Monday, June 23, 2025

Song at the End of the World

(for Joe Bolton, and the rest of us watching it burn)


Say this life,
and let it be enough,
for once.

Say:
I watched the sky turn brass and thought it beautiful.
I kissed someone not because I believed in tomorrow
but because I didn’t.

Say:
We knew the oceans were dying.
We still went swimming.
We knew the war was coming.
We still laid out bread,
and touched each other lightly,
as if the body were not already archive.

Say:
We remembered songs we hadn’t heard in years.
Not for comfort —
but for their silence between the notes.
The way forgetting sounds
right before it happens.

Say:
We woke each day unsure what for
and went on living anyway —
the way ruins hold rainwater
without asking why.

Say:
We were careful not to make sense.
We let the story break,
so the light could get in.

Say:
We saw ourselves, luminous and still,
half in love with what would be lost.
Held there —
like the pause before a falling star
for no one.

And still.
Say this life.

Let it be enough.

Sunday, June 22, 2025

Gravesong (First Day of Summer)

for the ones I could not find

I stood at the grave of more than one father.
The sun hung low, swollen with knowing.
The air already thick with heat,
like something waiting to bloom or to break.

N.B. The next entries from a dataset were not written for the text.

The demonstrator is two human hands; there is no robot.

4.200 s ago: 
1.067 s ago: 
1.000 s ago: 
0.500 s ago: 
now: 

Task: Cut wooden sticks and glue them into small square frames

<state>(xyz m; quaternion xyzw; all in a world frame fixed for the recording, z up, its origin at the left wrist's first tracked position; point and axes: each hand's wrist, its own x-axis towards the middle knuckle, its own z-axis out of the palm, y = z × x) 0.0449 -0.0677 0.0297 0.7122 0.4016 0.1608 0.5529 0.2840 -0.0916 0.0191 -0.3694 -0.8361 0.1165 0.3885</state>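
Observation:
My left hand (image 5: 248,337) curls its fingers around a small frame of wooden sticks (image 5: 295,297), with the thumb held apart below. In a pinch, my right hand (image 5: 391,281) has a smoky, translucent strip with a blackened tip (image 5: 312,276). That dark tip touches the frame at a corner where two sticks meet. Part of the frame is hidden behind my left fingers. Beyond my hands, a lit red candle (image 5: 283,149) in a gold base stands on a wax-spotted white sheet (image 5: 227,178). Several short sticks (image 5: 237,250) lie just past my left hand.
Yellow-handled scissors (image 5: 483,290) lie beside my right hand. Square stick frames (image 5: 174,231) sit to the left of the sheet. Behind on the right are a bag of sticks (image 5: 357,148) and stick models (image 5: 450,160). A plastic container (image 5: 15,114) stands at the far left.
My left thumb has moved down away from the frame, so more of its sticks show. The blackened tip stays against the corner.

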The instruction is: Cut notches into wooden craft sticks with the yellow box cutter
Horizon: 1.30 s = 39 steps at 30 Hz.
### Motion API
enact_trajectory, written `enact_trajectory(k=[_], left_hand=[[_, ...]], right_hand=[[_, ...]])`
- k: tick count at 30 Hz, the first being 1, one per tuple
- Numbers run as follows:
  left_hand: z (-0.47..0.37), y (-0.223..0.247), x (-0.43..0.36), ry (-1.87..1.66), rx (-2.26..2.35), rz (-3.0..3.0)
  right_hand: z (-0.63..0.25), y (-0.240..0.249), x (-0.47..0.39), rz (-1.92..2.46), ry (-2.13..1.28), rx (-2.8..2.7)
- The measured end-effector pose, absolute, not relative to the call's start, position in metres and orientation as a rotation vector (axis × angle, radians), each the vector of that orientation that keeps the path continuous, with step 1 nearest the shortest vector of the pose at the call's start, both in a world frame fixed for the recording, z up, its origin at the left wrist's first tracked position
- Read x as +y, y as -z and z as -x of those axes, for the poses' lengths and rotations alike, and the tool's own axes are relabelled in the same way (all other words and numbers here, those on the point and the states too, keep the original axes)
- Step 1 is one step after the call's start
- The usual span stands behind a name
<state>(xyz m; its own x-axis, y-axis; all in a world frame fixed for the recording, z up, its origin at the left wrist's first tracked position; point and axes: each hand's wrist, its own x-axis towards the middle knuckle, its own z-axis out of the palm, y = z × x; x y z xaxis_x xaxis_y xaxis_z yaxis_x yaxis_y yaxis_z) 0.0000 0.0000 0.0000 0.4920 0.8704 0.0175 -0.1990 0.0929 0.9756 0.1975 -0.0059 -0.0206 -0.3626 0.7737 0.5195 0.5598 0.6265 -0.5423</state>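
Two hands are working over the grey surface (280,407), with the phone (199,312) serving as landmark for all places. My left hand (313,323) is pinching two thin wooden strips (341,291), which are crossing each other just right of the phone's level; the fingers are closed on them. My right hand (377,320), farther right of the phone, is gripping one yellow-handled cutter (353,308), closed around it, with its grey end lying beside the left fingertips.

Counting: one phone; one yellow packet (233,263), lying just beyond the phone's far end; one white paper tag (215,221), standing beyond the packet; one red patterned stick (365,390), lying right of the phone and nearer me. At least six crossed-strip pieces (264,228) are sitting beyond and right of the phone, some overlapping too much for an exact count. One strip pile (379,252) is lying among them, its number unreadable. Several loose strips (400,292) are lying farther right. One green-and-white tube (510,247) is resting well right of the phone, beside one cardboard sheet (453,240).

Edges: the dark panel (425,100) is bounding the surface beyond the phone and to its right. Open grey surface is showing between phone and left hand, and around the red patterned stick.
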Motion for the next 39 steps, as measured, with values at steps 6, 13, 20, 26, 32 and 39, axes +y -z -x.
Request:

A quiet presence beside me.
The others absent —
still holding wounds sharper than stone.
I left my silence with the dead
and turned toward the hill
where my mother’s ghosts sleep.

Forty days after one death, came another.
Grandfather.
The soft pillar behind the louder men.
I used to know the place —
next to her, next to the cypress,
a rusted fence that once framed their resting.

But the last war
tore the cemetery open.
A corner bombed.
A tree felled —
it lay like a broken god across their names.

Today, the tree was gone.
The fence, too.
No sign of them.
I walked in circles,
sweating, swearing, praying,
in that quiet fever
called remembrance.

The land did not answer.
Even memory seemed afraid.

And I, a son of many ghosts,
left the graves to the sky.
To the sun.
To the first fire of summer.

But later, in the hush of evening,
I asked a question —
not with a ring,
but with a tremor of “what if.”

And he said yes.
And somewhere between
the craters and the cicadas,
a door opened.

Not out of joy alone,
but out of shelter.
Out of love that builds
even under sirens.
Out of the long dream
of somewhere else,
where cypresses stand
for peace, not mourning.

Monday, June 02, 2025

For My Mother, on a Day Like Today

You once said

you’d run with us under your arms—

my sister in one, me flailing in the other—

like we were firewood

and you the whole burning house.


You once said

you celebrated thirty a long time ago

and laughed like someone

who knew too well what came after.


But you are still the first door I knock on

when the sky cracks,

when the day folds into itself

like a badly drawn breath.


You are still the only mirror

I trust not to lie.


Today, I bring you no grand gift—

just this stitched-up thing,

this poem with one knee scraped,

the other still learning how to bow.


You, who strung a laundry line for my dreams,

still let them air, even when they sag.

You, who danced the new year

with knees that had long given notice—

you are the rhythm I return to

when I forget how to move.


And maybe this is all I know of grace:

to see you light a cigarette

with the same hand that fed me.

To see you fall silent,

but never give up your voice.

To know that when you say

“I’ll see you in the fall,”

you always mean

“Come home.”

Thursday, May 29, 2025

Invocation for My Father, the Doctor of the War


You were broken long before you died,
But you loved us still.

Loved children, animals, the fragile beating things,
Even when your own heart cracked louder than your voice.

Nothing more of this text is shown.